**TASK OBJECTIVE:** Write out every line below that contains "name".

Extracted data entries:

- - - - -

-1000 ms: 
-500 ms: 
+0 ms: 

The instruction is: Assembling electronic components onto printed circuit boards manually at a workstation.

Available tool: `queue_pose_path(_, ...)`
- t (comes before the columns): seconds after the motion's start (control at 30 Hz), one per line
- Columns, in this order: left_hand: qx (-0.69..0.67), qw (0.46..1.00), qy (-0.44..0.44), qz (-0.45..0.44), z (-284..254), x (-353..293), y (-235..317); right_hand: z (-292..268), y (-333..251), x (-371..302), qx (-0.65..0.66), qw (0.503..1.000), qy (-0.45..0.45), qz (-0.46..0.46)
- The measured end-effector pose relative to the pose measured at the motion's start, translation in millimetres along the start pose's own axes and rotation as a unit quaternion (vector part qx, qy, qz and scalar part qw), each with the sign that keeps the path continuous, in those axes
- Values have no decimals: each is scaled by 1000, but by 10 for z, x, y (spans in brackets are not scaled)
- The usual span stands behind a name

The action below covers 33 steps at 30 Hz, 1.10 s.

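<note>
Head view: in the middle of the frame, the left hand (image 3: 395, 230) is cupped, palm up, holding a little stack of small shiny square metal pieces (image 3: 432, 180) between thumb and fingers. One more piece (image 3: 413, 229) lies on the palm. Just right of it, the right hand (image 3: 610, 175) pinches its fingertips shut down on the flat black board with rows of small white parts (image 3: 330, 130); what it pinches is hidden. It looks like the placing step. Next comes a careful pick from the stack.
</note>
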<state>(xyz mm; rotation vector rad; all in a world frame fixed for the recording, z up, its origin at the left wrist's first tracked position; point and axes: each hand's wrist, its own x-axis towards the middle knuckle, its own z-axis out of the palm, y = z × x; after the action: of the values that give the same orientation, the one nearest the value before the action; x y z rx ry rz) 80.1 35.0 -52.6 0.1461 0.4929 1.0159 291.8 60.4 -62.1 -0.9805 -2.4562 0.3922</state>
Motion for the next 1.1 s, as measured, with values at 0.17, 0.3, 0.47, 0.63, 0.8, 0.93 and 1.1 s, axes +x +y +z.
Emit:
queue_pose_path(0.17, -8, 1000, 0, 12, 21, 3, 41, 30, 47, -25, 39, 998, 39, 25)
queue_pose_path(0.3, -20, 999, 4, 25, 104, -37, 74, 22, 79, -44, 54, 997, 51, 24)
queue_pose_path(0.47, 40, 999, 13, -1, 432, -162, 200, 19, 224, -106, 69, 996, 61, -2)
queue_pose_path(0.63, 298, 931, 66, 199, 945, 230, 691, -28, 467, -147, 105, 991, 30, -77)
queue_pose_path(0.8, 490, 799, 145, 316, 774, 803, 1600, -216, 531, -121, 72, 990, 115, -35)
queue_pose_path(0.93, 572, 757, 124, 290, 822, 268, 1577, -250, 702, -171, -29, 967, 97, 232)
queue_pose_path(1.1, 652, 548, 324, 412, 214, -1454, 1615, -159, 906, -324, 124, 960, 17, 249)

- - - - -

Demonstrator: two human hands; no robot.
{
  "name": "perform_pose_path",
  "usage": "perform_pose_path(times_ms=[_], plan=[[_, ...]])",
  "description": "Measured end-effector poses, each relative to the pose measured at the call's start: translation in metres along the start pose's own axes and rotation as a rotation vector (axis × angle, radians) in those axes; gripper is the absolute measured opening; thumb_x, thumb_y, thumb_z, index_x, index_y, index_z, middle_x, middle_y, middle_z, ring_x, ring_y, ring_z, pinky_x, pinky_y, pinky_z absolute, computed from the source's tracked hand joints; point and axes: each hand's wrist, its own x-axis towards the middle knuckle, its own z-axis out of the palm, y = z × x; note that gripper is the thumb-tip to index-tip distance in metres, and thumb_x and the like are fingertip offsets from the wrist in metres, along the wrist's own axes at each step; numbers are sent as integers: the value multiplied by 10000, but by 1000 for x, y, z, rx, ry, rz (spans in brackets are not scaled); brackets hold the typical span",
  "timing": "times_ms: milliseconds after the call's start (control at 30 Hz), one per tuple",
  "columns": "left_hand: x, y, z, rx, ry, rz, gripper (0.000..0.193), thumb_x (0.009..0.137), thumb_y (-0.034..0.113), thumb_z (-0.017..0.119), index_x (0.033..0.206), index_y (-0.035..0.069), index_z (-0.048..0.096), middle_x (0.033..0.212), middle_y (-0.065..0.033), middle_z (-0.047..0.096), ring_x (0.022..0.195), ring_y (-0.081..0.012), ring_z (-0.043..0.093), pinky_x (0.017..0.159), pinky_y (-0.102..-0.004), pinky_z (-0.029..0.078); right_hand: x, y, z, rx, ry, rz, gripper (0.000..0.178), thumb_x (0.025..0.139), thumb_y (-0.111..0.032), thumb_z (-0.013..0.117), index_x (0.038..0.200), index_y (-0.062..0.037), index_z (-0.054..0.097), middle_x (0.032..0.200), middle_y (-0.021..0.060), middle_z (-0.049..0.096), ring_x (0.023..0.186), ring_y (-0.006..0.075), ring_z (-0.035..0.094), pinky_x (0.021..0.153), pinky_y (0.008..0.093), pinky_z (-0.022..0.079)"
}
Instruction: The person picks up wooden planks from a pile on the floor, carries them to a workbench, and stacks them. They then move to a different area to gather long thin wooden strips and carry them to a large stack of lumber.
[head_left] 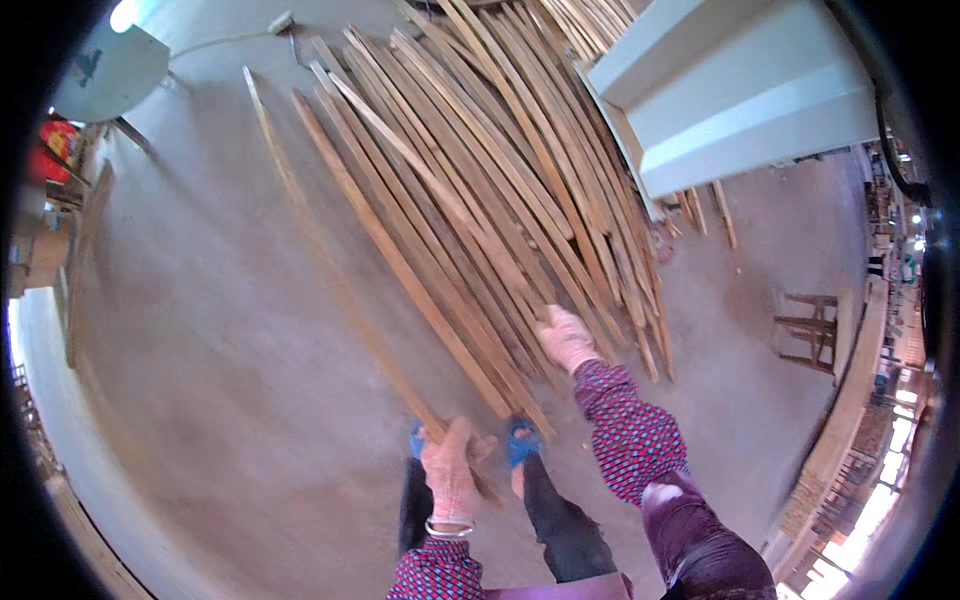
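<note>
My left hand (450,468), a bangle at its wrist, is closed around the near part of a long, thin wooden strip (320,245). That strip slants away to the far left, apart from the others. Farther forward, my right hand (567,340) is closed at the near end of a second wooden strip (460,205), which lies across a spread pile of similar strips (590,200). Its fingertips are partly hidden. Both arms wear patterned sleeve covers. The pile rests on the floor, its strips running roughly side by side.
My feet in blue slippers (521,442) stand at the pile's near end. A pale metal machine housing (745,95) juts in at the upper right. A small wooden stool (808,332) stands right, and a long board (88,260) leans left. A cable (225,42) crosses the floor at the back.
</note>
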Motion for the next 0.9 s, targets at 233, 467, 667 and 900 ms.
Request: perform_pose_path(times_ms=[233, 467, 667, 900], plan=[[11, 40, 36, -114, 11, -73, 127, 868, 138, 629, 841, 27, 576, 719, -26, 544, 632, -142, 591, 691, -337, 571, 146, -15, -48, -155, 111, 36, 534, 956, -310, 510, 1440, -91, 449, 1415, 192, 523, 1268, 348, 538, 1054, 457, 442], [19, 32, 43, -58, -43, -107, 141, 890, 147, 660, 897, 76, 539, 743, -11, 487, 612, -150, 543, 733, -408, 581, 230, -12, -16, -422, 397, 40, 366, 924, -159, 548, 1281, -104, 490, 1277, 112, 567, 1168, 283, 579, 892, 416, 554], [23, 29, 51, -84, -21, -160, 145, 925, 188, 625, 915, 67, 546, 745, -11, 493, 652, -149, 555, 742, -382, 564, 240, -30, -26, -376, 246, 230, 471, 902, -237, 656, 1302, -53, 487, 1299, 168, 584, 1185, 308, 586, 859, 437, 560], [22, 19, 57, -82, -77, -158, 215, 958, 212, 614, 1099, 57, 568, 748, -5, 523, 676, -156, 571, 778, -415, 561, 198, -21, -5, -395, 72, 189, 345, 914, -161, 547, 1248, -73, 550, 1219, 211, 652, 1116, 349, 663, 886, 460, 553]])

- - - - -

**EXERCISE RESULT:**
- The usual span stands behind a name
  "name": "perform_pose_path",

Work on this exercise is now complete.